Required work - In this exercise, return the whole listing exactly, excluding any images.

Collected data -
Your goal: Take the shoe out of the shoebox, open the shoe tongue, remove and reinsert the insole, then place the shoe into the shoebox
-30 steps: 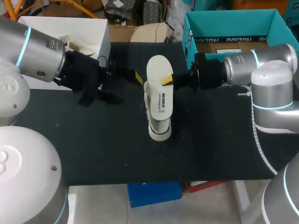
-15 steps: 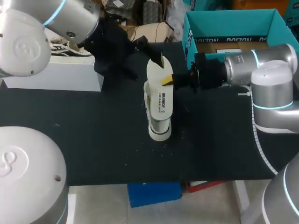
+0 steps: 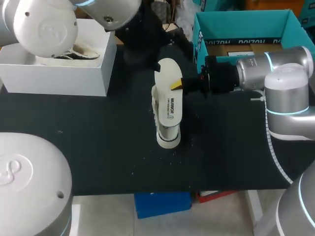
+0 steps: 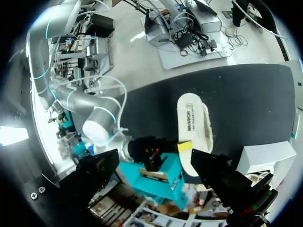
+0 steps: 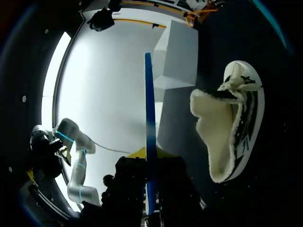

Output below -
Your goal: Take the shoe out of the shoebox, open the shoe tongue, remove and reinsert the insole, then place the shoe into the shoebox
-30 steps: 
-15 steps: 
+0 steps: 
+0 steps: 
+0 steps: 

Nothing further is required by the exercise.